Data extracts Start Marker

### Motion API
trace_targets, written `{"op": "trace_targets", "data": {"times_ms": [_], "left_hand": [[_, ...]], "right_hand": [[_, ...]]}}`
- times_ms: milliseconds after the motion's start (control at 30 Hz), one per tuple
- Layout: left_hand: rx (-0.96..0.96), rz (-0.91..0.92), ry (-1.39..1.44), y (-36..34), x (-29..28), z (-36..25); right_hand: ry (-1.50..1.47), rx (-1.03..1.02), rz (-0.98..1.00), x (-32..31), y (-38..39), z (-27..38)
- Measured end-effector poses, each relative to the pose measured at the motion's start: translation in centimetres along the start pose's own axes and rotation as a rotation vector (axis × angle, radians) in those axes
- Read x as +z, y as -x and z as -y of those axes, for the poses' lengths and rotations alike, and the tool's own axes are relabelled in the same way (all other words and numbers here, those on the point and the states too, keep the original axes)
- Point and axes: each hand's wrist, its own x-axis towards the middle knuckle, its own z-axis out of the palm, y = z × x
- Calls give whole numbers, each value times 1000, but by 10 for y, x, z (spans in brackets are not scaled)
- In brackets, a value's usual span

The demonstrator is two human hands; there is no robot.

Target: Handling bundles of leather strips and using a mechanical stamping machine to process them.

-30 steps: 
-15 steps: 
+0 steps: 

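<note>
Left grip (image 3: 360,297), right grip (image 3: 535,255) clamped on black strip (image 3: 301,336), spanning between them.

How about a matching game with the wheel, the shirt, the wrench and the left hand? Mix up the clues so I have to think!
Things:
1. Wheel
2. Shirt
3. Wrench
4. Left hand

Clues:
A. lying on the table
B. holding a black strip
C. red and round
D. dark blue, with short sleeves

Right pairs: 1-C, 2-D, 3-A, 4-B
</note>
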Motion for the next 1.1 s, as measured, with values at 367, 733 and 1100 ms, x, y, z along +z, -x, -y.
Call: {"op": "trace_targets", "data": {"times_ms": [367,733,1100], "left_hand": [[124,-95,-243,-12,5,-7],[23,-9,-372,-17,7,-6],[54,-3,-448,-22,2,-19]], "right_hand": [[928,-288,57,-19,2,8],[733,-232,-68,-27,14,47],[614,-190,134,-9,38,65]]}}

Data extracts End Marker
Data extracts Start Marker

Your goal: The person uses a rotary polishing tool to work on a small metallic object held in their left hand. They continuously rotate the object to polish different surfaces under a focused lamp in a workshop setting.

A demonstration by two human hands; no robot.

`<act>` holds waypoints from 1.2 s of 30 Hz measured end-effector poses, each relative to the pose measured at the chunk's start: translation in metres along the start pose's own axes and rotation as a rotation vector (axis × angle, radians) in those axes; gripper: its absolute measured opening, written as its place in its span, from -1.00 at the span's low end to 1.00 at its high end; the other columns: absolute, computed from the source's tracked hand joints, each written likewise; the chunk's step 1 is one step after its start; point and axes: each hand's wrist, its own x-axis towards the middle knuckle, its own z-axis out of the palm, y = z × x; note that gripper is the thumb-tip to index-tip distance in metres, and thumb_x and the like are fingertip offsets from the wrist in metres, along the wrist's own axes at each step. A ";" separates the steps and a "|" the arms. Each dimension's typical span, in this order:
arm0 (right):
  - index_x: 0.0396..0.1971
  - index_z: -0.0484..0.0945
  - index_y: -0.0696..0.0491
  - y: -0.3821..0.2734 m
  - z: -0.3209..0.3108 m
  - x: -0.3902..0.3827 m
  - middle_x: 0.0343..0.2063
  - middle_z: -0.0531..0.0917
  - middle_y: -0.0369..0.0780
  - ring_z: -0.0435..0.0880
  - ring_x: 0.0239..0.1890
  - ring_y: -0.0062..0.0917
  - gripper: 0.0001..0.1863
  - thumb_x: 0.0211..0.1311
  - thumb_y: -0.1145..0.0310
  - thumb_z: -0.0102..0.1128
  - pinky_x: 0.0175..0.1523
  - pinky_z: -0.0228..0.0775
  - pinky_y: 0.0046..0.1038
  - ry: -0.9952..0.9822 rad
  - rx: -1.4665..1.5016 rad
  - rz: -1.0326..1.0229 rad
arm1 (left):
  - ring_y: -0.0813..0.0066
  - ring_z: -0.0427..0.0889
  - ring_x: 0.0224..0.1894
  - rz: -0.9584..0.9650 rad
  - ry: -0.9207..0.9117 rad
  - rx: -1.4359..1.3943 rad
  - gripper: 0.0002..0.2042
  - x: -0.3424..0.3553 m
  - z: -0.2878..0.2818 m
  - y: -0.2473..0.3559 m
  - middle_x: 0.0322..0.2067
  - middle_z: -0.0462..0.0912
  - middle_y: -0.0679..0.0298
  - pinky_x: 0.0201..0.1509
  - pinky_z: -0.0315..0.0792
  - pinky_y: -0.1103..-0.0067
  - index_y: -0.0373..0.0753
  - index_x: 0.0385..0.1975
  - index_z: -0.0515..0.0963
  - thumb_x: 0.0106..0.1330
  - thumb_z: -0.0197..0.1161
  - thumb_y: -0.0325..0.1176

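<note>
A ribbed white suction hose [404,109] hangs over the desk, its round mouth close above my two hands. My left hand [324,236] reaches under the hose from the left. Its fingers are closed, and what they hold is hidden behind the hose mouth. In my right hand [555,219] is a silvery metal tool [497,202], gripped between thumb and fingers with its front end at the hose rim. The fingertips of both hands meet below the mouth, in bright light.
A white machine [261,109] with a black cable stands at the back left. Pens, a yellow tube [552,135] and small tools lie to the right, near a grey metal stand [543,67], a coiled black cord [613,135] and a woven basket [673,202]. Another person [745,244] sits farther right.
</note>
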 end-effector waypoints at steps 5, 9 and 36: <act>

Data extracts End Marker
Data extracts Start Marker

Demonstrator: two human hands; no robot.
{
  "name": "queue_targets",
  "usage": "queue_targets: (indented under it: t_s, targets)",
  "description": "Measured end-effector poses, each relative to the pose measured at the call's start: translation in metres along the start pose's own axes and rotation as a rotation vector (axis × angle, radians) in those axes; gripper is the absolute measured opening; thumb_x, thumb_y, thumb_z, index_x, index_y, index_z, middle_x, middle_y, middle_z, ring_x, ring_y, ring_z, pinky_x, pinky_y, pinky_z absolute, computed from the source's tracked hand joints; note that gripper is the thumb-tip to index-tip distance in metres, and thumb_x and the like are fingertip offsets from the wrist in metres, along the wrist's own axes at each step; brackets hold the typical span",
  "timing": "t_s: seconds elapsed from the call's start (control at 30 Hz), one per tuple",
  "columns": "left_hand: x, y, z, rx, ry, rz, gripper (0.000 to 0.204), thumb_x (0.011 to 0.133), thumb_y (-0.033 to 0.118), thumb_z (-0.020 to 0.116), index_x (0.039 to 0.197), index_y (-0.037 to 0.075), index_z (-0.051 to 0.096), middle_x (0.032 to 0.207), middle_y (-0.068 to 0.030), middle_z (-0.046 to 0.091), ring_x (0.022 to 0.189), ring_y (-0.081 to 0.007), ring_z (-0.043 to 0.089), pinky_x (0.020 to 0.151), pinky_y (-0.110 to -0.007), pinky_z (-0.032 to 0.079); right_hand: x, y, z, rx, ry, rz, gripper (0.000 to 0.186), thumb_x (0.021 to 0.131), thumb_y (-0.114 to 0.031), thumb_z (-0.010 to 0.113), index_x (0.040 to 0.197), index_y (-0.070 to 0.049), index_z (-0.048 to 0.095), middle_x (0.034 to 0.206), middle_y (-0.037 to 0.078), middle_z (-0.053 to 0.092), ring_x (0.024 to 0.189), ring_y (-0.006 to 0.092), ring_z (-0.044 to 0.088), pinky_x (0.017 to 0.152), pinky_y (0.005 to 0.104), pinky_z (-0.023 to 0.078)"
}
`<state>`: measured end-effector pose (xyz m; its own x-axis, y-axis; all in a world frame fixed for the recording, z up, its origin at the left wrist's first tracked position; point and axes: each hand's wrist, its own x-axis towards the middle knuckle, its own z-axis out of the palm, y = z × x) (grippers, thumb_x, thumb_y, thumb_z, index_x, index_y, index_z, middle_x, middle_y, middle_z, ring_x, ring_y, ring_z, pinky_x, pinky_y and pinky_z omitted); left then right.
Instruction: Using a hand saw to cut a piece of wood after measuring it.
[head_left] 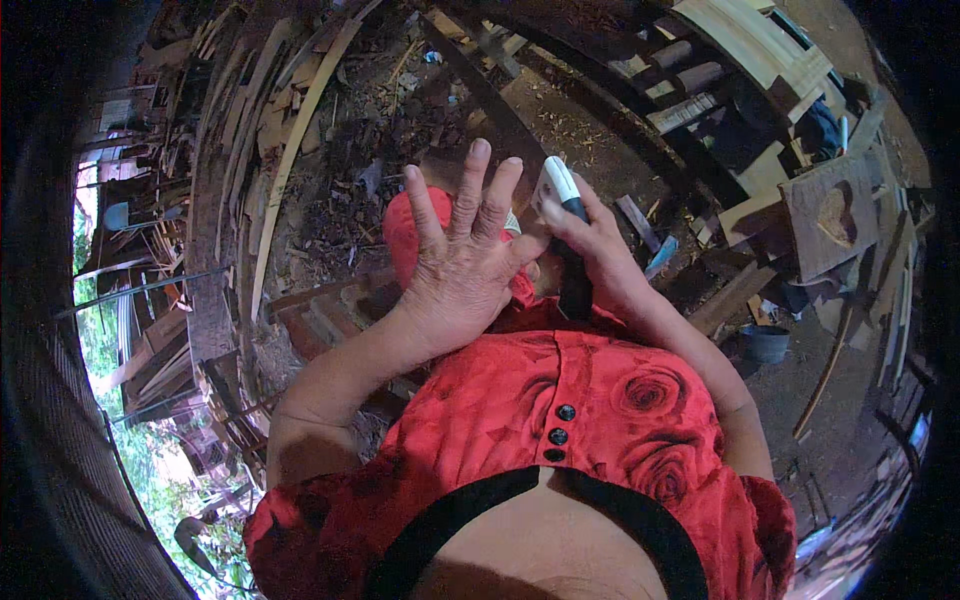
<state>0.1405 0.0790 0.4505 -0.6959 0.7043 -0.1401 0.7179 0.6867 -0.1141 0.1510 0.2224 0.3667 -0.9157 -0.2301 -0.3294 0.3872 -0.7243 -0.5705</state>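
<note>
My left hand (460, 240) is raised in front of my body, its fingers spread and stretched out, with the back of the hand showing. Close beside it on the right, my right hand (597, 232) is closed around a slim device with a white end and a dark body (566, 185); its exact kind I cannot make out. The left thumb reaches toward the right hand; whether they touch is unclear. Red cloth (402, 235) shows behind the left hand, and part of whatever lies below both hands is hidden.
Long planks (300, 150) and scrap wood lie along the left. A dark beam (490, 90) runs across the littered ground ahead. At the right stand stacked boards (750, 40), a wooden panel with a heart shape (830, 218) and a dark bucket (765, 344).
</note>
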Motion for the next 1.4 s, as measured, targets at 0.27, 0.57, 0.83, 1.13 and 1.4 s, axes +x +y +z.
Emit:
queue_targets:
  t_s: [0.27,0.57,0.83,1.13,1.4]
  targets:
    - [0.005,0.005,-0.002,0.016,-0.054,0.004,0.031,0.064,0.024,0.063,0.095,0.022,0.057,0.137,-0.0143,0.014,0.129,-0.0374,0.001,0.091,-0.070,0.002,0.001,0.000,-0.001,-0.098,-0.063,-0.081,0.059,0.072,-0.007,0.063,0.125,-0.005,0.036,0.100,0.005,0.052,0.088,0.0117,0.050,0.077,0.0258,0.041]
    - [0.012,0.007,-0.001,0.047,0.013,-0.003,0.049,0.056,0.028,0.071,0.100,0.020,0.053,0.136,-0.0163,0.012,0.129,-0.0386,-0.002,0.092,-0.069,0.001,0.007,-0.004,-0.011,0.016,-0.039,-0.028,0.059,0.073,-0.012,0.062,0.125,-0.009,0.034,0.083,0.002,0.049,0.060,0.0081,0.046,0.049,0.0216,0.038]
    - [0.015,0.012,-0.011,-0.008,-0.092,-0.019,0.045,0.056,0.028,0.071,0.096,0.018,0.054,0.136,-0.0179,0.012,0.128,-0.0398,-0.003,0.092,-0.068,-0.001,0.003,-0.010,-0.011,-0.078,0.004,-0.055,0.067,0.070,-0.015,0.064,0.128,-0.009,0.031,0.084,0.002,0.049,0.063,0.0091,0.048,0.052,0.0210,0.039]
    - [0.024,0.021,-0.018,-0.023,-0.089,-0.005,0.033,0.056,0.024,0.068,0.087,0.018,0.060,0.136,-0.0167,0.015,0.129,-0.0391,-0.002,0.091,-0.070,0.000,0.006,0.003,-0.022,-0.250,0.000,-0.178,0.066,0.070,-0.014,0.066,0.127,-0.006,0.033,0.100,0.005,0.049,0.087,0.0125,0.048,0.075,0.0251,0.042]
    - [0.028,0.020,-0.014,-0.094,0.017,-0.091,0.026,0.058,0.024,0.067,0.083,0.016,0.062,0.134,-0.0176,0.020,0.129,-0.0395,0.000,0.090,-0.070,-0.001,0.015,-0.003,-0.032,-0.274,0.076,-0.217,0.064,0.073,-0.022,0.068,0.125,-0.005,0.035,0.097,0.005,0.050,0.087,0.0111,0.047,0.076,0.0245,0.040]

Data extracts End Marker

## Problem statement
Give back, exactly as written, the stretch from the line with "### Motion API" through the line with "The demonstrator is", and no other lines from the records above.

## Expected answer
### Motion API
trace_targets, written `{"op": "trace_targets", "data": {"times_ms": [_], "left_hand": [[_, ...]], "right_hand": [[_, ...]]}}`
- times_ms: milliseconds after the motion's start (control at 30 Hz), one per tuple
- Layout: left_hand: rx (-0.96..0.96), rz (-0.91..0.92), ry (-1.39..1.44), y (-36..34), x (-29..28), z (-36..25); right_hand: ry (-1.50..1.47), rx (-1.03..1.02), rz (-0.98..1.00), x (-32..31), y (-38..39), z (-27..38)
- Measured end-effector poses, each relative to the pose measured at the motion's start: translation in centimetres along the start pose's own axes and rotation as a rotation vector (axis × angle, radians) in those axes
- Read x as +z, y as -x and z as -y of those axes, for the poses' lengths and rotations alike, and the tool's own axes are relabelled in the same way (all other words and numbers here, those on the point and the states too, keep the original axes)
- Point and axes: each hand's wrist, its own x-axis towards the middle knuckle, its own z-axis out of the palm, y = z × x
- Calls give whole numbers, each value times 1000, but by 10 for y, x, z (spans in brackets are not scaled)
- In brackets, a value's usual span

The demonstrator is two human hands; there is no robot.

The output has been completed.